Code review: PASS_WITH_WARNINGS (5 Low/Informational findings,
docs-level or downstream-CI-blocked). See
_docs/03_implementation/reviews/batch_41_review.md.

Co-authored-by: Cursor <cursoragent@cursor.com>
This commit is contained in:
Oleksandr Bezdieniezhnykh
2026-05-13 08:48:53 +03:00
parent 90f4ac78f4
commit a06b107fc3
19 changed files with 1788 additions and 21 deletions
@@ -0,0 +1,214 @@
# C11 Idempotent Retry — In-Call Retry Loop on Partial-Success Batches
**Task**: AZ-320_c11_idempotent_retry
**Name**: C11 Idempotent Retry Decorator
**Description**: Implement `IdempotentRetryTileUploader`, a decorator that wraps the AZ-319 `TileUploader` Protocol impl and adds bounded in-call retry on partial-success batches. After the underlying uploader returns `outcome=partial`, the decorator re-queries C6's `pending_uploads` (already-acked tiles were `mark_uploaded`'d, so the second pass naturally targets only the unacked subset), waits an exponential-backoff delay, and re-invokes the underlying upload. Caps at `config.c11.max_in_call_retries` (default 3); on budget exhaustion, the final report's `outcome` stays `partial` and `next_retry_at_s` carries an operator hint for when to retry later. A per-tile rejection counter in C6 metadata (`upload_attempts`) bounds the per-tile retry budget — after `config.c11.max_per_tile_attempts` (default 5), the tile is moved to `voting_status = upload_giveup` (a new enum value added by this task) and surfaced via FDR for human review.
**Complexity**: 3 points
**Dependencies**: AZ-263_initial_structure, AZ-269_config_loader, AZ-266_log_module, AZ-273_fdr_client_ringbuf, AZ-303_c6_storage_interfaces, AZ-319_c11_tile_uploader
**Component**: c11_tilemanager (epic AZ-251 / E-C11)
**Tracker**: AZ-320
**Epic**: AZ-251 (E-C11)
### Document Dependencies
- `_docs/02_document/contracts/c11_tilemanager/tile_uploader.md` — the underlying Protocol this decorator wraps; the decorator itself implements the same Protocol (drop-in replacement).

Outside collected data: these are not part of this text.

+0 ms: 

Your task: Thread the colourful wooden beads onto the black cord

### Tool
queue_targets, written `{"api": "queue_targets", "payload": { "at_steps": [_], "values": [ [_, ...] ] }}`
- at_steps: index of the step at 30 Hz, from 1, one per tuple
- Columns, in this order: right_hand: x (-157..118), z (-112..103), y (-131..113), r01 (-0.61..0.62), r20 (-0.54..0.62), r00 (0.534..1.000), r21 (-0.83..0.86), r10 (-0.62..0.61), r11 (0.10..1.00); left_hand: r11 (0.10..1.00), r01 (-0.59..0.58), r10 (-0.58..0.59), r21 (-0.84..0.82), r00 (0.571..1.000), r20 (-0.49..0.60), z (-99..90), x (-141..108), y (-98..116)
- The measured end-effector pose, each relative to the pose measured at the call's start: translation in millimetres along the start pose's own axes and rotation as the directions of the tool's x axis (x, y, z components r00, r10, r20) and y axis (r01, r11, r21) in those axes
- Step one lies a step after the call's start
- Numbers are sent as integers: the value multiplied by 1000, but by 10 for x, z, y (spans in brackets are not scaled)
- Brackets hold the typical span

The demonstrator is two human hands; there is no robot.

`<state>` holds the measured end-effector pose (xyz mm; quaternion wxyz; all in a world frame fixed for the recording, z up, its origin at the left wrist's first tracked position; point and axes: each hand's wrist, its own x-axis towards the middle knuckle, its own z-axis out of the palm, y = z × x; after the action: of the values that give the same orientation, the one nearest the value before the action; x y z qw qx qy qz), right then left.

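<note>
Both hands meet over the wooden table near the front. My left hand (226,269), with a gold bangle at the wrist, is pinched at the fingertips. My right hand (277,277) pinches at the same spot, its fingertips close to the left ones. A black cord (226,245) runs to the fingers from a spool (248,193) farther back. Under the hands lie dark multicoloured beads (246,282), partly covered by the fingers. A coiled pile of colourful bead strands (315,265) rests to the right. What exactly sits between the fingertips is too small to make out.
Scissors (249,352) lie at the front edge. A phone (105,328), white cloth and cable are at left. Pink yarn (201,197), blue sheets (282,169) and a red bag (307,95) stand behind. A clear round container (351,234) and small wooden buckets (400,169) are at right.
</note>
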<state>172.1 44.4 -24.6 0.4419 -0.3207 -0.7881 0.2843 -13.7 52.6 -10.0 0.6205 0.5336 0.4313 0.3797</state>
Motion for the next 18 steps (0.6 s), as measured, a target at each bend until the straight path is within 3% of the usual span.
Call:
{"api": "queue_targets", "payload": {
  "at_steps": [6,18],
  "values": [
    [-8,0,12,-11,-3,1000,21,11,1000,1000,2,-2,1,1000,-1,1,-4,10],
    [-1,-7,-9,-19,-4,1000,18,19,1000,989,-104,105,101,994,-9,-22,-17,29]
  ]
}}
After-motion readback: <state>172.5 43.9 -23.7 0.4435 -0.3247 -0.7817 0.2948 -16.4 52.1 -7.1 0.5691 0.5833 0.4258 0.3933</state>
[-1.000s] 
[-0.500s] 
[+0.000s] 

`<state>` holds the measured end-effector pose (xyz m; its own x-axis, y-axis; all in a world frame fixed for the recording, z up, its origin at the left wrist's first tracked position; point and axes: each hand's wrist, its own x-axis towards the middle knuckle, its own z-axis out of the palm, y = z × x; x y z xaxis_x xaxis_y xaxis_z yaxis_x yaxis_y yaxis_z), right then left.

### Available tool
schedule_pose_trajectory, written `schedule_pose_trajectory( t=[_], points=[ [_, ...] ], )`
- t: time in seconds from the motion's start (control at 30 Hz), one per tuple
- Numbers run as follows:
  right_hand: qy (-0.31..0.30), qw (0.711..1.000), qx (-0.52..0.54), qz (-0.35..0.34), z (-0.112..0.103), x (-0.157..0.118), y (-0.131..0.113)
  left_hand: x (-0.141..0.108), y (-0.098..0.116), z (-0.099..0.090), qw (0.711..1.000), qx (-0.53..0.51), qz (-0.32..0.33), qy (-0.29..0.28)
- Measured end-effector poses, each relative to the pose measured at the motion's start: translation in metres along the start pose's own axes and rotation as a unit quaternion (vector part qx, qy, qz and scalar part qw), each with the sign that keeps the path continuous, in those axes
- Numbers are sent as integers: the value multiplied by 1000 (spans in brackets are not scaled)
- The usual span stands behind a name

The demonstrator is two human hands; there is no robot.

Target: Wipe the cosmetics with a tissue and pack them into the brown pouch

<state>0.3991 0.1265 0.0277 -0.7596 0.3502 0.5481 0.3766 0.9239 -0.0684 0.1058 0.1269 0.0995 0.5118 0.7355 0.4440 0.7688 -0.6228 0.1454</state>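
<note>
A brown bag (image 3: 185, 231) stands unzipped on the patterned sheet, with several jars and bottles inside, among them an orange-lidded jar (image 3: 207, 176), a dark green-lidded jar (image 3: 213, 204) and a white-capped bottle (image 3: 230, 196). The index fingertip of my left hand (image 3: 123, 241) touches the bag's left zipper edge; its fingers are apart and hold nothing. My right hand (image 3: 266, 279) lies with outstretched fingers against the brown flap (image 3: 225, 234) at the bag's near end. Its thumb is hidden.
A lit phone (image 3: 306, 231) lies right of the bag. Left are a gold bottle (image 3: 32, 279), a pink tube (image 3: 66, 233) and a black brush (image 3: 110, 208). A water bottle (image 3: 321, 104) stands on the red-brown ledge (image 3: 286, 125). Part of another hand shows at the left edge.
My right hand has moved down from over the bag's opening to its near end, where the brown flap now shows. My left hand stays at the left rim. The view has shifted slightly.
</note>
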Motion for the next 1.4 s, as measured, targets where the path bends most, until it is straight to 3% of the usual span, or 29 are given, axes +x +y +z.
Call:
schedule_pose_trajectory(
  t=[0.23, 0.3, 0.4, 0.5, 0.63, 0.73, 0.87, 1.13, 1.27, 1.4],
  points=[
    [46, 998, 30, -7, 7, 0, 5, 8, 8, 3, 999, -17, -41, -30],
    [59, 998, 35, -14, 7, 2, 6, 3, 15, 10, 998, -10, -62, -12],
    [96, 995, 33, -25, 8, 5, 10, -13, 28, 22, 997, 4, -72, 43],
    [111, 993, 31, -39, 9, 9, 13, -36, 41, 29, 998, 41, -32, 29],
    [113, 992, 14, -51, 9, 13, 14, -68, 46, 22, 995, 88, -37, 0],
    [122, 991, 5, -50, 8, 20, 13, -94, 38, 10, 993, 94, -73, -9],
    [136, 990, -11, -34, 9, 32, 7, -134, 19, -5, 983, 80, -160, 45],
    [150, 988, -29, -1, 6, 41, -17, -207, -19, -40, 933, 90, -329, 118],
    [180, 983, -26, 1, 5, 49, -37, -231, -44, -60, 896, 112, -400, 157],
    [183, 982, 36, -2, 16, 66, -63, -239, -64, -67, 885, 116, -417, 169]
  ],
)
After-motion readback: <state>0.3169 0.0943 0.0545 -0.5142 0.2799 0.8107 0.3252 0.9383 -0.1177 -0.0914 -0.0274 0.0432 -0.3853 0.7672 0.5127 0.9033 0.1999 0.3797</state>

- `_docs/02_document/contracts/c6_tile_cache/tile_metadata_store.md` — consumed: `pending_uploads`, `mark_uploaded`, `update_voting_status`. This task adds an `upload_attempts` integer field and an `upload_giveup` value to `VotingStatus` — a contract change that bumps `tile_metadata_store.md` to v1.1.0 (non-breaking minor).
- `_docs/02_document/contracts/shared_fdr_client/fdr_record_schema.md``kind="c11.upload.giveup"` envelope.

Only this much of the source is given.